Typescript is the present and future of Node/JS, move on!

Before you continue this is the best Tip I've for you:

Do not "LEARN" TypeScript, build your projects with it.

If you go down the TS rabbit-hole while trying to figure out what's good about it, You will ran into these tweet/videos/etc showing up some reeeally advanced code, making heavily use of the advanced features TS provides... they call them TS-wizards. So. maybe a dev who mainly during his career used plain JS this advanced TS may look way too intimidating.

You may start looking at that type of code if maybe you want to build or work on something like a lower level library that needs to abstract a lot of code, provide many interfaces, etc.

Here is an actual fact:

You don't need to be a Wizard or have a CS degree to start building and taking advantages of this amazing technology.
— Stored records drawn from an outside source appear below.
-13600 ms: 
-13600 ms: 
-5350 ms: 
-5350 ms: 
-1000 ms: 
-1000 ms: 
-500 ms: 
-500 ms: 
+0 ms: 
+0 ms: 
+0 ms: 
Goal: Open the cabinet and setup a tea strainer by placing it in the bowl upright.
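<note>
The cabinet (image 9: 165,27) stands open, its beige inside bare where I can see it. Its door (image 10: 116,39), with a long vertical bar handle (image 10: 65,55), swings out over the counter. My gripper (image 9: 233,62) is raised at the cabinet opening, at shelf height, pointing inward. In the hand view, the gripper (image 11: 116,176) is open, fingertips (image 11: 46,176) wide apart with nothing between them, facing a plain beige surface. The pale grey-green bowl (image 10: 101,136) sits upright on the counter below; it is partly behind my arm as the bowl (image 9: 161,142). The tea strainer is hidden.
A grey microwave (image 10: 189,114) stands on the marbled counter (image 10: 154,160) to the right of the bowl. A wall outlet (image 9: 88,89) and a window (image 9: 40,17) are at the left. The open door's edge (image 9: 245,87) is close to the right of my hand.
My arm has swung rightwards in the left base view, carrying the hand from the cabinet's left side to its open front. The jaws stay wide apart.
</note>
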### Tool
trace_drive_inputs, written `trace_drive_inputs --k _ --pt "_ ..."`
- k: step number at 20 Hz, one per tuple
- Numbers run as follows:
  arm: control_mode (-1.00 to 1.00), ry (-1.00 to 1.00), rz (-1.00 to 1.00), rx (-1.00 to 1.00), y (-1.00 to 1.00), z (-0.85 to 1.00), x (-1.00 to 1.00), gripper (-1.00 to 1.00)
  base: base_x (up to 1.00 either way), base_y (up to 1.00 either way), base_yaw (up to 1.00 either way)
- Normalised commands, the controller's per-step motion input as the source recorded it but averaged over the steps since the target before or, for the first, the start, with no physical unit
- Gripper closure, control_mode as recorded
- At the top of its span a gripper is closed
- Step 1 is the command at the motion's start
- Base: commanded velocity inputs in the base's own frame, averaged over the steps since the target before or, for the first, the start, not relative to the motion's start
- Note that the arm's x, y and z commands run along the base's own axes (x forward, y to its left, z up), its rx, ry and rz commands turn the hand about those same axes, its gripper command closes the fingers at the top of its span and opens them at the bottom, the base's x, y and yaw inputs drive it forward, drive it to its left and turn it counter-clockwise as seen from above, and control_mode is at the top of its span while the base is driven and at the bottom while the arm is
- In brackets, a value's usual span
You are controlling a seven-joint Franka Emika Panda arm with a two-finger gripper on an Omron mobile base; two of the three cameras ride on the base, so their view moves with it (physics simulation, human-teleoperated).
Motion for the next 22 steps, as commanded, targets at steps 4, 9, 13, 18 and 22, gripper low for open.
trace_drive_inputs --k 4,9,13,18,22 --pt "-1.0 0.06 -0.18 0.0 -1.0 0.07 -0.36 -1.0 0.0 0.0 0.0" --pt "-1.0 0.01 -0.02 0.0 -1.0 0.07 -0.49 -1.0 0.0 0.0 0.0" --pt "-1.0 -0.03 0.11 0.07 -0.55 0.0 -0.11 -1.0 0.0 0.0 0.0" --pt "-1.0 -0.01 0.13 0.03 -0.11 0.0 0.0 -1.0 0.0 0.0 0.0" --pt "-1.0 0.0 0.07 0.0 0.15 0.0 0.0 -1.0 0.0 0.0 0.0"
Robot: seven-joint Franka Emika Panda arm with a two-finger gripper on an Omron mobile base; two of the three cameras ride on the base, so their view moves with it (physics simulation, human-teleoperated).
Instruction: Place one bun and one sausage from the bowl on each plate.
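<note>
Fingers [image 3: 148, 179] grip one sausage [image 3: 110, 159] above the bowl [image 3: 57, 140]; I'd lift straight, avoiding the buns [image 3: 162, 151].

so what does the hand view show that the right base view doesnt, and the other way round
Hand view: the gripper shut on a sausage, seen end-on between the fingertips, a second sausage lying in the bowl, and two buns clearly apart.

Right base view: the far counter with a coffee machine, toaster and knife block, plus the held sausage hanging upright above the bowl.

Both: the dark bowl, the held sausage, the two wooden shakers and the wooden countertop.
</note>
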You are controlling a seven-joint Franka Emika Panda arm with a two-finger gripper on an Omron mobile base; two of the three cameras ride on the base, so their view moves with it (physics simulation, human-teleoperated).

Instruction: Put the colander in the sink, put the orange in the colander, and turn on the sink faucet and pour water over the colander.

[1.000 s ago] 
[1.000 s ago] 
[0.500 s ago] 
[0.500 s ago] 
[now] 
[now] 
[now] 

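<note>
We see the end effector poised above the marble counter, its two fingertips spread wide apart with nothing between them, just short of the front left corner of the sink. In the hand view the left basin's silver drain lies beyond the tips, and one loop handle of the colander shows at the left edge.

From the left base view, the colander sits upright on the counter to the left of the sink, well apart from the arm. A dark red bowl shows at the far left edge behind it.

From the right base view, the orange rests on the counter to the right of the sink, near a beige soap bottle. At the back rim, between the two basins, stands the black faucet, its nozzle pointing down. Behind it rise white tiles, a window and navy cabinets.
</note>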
If you are familiar with JS/Node or any other framework like React your are set!


It is a dynamic language, where we can do all kind of crazy things, like:

  1. Reference variables that don't exist.
  2. Variables have no type.
  3. Work with objects with an unknown 'shape'.
  4. Code is interpreted by the browser / Node; --> But if your code is broken you won't catch it until runtime when the interpreter throws an error.


Strict superset of JS

It means when you open a TS file you can write plain JS, with all TS extra features being optional; but out IDE / analyzers provide feedback right when something is wrong as you type it: Example: using a variable that's out of scope.

Behaves something like a compiled language, and we can say javascript is the compilation "target"

Static type checking

This is the primary goal of TS: provide type safety, which is a huge benefit over JavaScript, this way you can catch errors at compile-time, rather than runtime. This means you can avoid many of the errors that commonly occur in JavaScript, such as typos, undefined variables, and incorrect function arguments. In the long run, this can save you a lot of time and effort in debugging your code.

For example, let's say you have a function that takes two arguments, a string and a number. In JavaScript, if you accidentally pass in the wrong type of argument, you won't know until runtime. But in TypeScript, you'll get a compile-time error that tells you exactly what went wrong. This can help you catch errors early and prevent them from causing bigger problems later on.

Better on your Editor of choice

TypeScript offers much better tooling than JavaScript. Because TypeScript provides type information, your IDE or text editor can offer intelligent auto-completion and error checking.